News
October 21, 2018

Seasonal home sales slowing doesn't weaken market's pulse

By AARON TAYLOR

September home sales saw the expected seasonal swoon from August, but the local housing market is still in growth mode.


Aaron Taylor
2018 NETAR President

Let's look at a few numbers from the Northeast Tennessee Association of Realtors® Trends Report (NETAR) and Realtor® Property Resource® (RPR) for some context to the volatile month-over-month data:

  • September single-family resales were 15.6% better than September last year.
  • Year-to-date single-family resales were 10.2% better than the first nine months of last year.
  • The average sales price of $177,488 was $4,845 (2.8%) better than August last year.
  • New listings were 20% higher than September last year – the third straight month of double-digit increases.
  • The average listing price was 15% higher than September last year.
  • The average sales price was 96% of the average listing price for the third straight month.

Those key metrics don't line up with stories about a steep housing market decline that are grabbing headlines. Local pending sales are stable, and a study of seasonal closing from 2008 to 2017 show that a little over a fourth of the local annual closing come during the last three months of the year.

Another plus sign is the annualized sales and price. The 11-county region monitored by NETAR's Trends report had an annualized single-family sale growth rate of 9.7% in September. The annualized average sales price was up 6.1%. Of course, annualized numbers will change with each new monthly report but even with seasonal slowing the local market is on track for another record sales year in 2018.

The bottom line: Buyers and sellers should pay close attention to current local market conditions and take the scare stories with a grain of salt. The time-tested method to get local market information relevant to an individual real estate transaction is to partner with a local Realtor®.  They are the market pros who have their finger on the pulse of what's happening in the local market instead of processing top-down market information that doesn't reflect local conditions.

Currently, our market still favors sellers, but more sellers who think now is a good time to sell could work in buyers' favor.

But what about next year?

By the close of 2018 the local housing market will have seen three record-setting sales years.
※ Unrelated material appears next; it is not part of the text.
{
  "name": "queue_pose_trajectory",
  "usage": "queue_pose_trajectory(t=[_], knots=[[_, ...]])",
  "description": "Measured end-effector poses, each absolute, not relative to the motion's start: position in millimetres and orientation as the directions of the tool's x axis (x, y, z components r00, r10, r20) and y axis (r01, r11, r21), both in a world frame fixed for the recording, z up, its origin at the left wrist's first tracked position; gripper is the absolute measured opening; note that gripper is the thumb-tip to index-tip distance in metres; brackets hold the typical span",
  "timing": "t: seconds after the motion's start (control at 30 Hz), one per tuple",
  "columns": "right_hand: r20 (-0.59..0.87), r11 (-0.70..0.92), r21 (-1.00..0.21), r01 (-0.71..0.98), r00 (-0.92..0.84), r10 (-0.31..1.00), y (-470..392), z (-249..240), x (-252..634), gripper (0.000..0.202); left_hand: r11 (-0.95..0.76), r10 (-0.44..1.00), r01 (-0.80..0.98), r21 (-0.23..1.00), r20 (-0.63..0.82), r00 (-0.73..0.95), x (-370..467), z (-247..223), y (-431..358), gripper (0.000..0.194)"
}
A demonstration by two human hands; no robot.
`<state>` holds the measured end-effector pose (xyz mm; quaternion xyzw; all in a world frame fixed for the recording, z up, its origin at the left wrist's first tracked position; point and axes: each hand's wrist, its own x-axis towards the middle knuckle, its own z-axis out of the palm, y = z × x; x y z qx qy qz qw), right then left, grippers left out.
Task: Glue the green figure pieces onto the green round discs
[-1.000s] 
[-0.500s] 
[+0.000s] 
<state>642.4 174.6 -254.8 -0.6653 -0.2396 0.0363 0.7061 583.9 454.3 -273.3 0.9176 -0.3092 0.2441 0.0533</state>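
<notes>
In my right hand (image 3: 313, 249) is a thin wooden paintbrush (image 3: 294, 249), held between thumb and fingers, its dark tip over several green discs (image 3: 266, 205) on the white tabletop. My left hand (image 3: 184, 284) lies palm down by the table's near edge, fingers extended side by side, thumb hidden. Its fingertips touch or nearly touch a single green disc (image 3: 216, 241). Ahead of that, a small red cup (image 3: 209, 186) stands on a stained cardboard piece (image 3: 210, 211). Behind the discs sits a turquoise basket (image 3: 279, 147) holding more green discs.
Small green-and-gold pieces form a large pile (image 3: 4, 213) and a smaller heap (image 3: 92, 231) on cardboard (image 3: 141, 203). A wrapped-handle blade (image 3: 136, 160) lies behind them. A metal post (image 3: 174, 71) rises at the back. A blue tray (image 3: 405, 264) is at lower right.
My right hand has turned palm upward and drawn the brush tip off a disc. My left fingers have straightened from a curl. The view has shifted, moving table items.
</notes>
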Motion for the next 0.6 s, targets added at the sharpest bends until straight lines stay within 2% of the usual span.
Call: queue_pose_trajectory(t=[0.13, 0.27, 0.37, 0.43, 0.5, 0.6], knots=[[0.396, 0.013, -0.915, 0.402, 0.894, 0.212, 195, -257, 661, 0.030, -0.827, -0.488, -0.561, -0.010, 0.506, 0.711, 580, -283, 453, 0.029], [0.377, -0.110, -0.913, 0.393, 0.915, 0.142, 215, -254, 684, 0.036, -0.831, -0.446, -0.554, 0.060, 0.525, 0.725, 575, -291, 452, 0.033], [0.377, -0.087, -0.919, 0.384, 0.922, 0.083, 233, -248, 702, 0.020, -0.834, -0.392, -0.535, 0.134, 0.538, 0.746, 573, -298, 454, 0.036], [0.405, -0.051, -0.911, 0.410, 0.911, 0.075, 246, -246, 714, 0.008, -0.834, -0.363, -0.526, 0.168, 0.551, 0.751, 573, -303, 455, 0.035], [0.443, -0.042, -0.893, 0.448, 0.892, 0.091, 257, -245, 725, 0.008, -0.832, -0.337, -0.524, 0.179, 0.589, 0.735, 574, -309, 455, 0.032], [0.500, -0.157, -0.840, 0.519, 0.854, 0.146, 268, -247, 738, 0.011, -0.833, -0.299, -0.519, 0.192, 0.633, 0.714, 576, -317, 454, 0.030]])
Given current conditions that pace is not sustainable. Conservative estimates are mortgage rates will be in the 5.5% range next year. That and even modest price increases will continue to nibble at affordability unless there's more high-quality jobs and wage growth. New home construction is slowing as labor and materials plus new regulations have bumped the average cost to build a new home by almost $15,000. At the same time the flipping market and a trend showing many buyers would rather remodel and upgrade than buy new has promise.

All the conditions that lend themselves to slowing the housing market are in place. How much is the hanging question? The history of the local housing market - barring a major economic event – is slow, conservative sales and price corrections.